Sweetening biofuel production

Expanding biofuel production into agricultural land reduces the need to clear natural ecosystems and can benefit the global climate through reduced greenhouse-gas emissions. A remote-sensing study of the Brazilian Cerrado now provides empirical evidence that sugar-cane expansion also cools local climate directly by altering surface reflectivity and evapotranspiration.

I caught up with the article when (the world's leading rainforest information portal) ran a report headlined, "Sugar cane ethanol cools climate when it replaces cattle pasture." I was concerned and wrote immediately to Mongabay editor Rhett Butler. Here is our exchange:


WOW! What a misleading title! I know the spin was given by Nature but why has Mongabay carried forth such an obvious ethanol ploy? Surely replacing cattle pasture with sugarcane plantations would have a cooling effect but there is nothing that suggests that doing it to produce ethanol would produce more local cooling than to do it to produce sugar.

Currently there is a crisis in ethanol production in Brazil. Soaring global sugar prices are sending the cane to sugar mills instead of ethanol refineries. Right now this has precipitated a supply crisis forcing Brazil to import 150 million gallons of US corn ethanol this month (and also import gasoline because the shortage of ethanol is causing owners of flex-fuel cars to go to gas).

One can be certain that the dual pressures of food and fuel will drive more land-grabbing from native cerrado or forest lands for agricultural production. Yes, there is a lot of degraded land that could be restored for agricultural production but it is still cheaper to grab intact ecosystem land with good soil than to pay the costs of soil renewal in degraded places.

The resulting land-use conversion is what ultimately drives carbon emissions and global warming and not whether the crops are used for food or fuel.

Lou Gold


Greg Asner and Scott Loarie have nothing to do with the cane ethanol lobby. The point of the paper is simply that converting cattle pasture to cane is better for climate than leaving it as pasture. The authors explicitly warn against converting natural vegetation, noting that loss of cerrado produces more warming than going from pasture to cane.

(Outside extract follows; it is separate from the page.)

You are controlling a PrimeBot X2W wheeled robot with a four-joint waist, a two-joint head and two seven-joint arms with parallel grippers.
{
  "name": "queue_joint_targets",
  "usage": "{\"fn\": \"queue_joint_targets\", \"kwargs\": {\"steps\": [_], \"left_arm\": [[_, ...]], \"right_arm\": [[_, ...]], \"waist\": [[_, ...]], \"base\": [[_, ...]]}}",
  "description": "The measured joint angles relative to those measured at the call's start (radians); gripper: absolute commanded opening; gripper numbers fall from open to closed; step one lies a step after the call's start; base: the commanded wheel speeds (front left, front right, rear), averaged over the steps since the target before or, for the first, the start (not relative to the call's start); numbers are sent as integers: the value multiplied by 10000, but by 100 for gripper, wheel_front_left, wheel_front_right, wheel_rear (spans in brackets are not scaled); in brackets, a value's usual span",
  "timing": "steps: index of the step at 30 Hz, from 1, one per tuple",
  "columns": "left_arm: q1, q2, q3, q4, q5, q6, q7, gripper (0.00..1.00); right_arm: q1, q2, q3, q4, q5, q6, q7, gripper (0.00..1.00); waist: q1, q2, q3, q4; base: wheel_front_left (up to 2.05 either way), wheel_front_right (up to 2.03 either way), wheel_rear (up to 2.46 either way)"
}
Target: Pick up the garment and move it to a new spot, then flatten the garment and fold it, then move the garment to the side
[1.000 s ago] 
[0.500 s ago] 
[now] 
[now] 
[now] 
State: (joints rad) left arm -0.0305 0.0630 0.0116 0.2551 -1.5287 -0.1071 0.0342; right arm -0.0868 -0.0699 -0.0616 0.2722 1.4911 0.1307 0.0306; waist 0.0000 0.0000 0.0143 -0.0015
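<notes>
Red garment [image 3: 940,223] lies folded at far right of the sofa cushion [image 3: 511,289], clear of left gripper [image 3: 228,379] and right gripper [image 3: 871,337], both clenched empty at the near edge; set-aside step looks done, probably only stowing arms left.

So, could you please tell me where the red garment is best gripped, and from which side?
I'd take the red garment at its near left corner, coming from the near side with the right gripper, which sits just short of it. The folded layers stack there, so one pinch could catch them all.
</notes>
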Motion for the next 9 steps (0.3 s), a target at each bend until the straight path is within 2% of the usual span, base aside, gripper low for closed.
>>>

Asner and Loarie are outstanding scientists and, of course, they have nothing to do with the ethanol lobby. I am not charging conspiracy.

I have read the original at Nature Climate Change.

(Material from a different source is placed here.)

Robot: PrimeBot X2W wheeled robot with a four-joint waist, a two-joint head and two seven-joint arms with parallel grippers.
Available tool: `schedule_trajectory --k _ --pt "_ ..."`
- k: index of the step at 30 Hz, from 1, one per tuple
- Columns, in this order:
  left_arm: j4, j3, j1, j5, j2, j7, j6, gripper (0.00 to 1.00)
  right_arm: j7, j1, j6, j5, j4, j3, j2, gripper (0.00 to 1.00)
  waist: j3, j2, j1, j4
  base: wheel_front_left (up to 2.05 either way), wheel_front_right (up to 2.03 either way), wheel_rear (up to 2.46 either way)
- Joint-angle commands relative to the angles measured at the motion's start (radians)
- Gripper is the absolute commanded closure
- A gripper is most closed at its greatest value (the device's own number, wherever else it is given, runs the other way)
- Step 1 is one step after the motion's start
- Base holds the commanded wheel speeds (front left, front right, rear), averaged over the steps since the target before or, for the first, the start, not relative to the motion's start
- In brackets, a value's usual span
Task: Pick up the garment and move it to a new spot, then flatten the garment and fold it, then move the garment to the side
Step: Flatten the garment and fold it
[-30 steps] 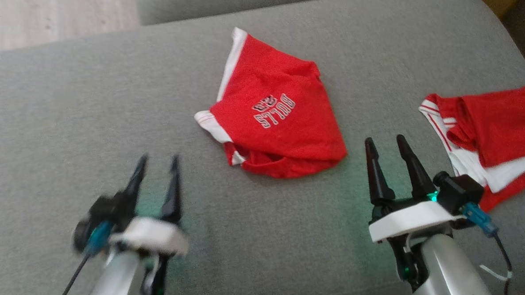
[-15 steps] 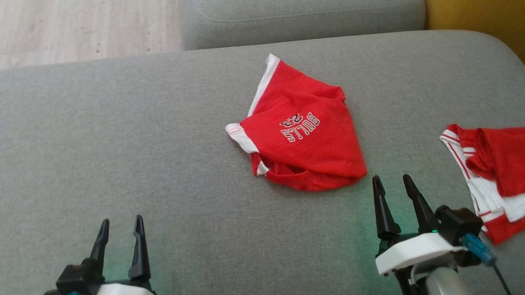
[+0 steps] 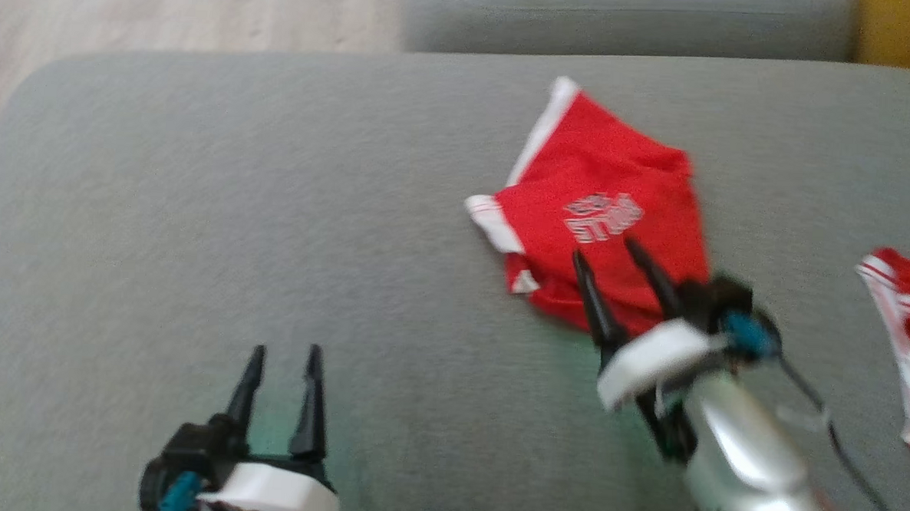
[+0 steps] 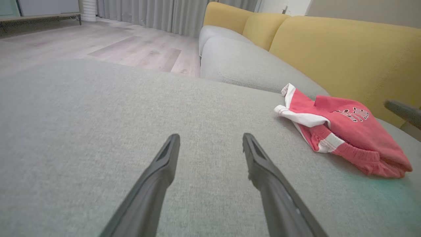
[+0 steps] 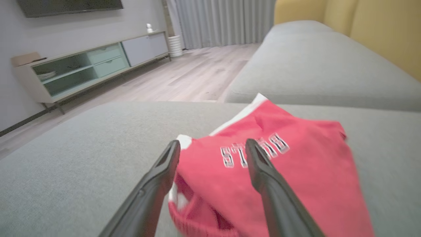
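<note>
Right gripper (image 3: 605, 248) with fingers spread apart, clamped on nothing. Poised over the near edge of the red garment (image 3: 590, 158), tips pointing across it toward the white lettering (image 5: 253, 151). Along its own wrist view, left finger beside the white trim (image 5: 184, 140), right finger across the print. Touching the cloth or just above it: cannot tell, given the blur. Gathered waistband (image 5: 197, 227) under the fingers, on the side nearest the wrist. Rest of the garment beyond the tips and off to their right, lying crumpled on the grey cushion (image 3: 235, 200).

Left gripper (image 3: 286, 349) likewise with fingers spread, nothing between them, grey cushion beneath and ahead. Garment well apart from it, ahead and off to its right, white trim turned toward this gripper. Yellow backrest (image 4: 345, 49) farther off, behind the garment on that same side.

Second red garment (image 3: 909, 321) off to the right of the right gripper, well apart from its fingers and from the red garment, cut by the picture's edge.
</note>
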Motion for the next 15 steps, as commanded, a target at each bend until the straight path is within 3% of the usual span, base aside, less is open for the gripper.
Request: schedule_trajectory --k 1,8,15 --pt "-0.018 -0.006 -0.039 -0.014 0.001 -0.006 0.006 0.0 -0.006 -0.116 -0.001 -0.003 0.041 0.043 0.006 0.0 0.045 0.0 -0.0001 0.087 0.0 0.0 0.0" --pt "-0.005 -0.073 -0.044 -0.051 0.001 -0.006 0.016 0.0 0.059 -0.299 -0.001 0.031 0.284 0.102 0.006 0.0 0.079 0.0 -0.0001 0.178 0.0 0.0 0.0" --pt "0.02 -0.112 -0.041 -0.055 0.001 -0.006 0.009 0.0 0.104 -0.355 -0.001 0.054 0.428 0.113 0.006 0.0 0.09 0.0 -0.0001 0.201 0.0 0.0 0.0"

It is clearly framed as a statement about BIOFUEL along with a less prominent caveat against converting native lands.

The data show that sugarcane plantations are more cooling than cattle pasture. The data do not show anything about leakage or triggered land-use change or sugarcane expansion for ethanol versus sugar. We have three pressures here -- sugar, ethanol and beef. To favor any one is to push the others to new locations as long as global demand is soaring.

These ledes:

(from Mongabay) "Sugar cane ethanol cools climate when it replaces cattle pasture"

(from Reuters) "Sugarcane grown for fuel cools Brazil's climate"

are going to spread quickly across the global media as a counter argument to the established science showing that the cumulative impact of using cropland for biofuel production can trigger unfortunate consequences in the big picture.

Poor framing of good science can easily lead to more disinformation.

Why not be more careful?


Consistent with the editorial integrity that I have come to expect and depend upon from Mongabay, Rhett wrote back saying that I was right and that he was changing he title to "Sugar cane cools climate when it replaces cattle pasture."

It will be interesting to see if the editors at and the Carnegie Institution for Science are willing to make similar corrections.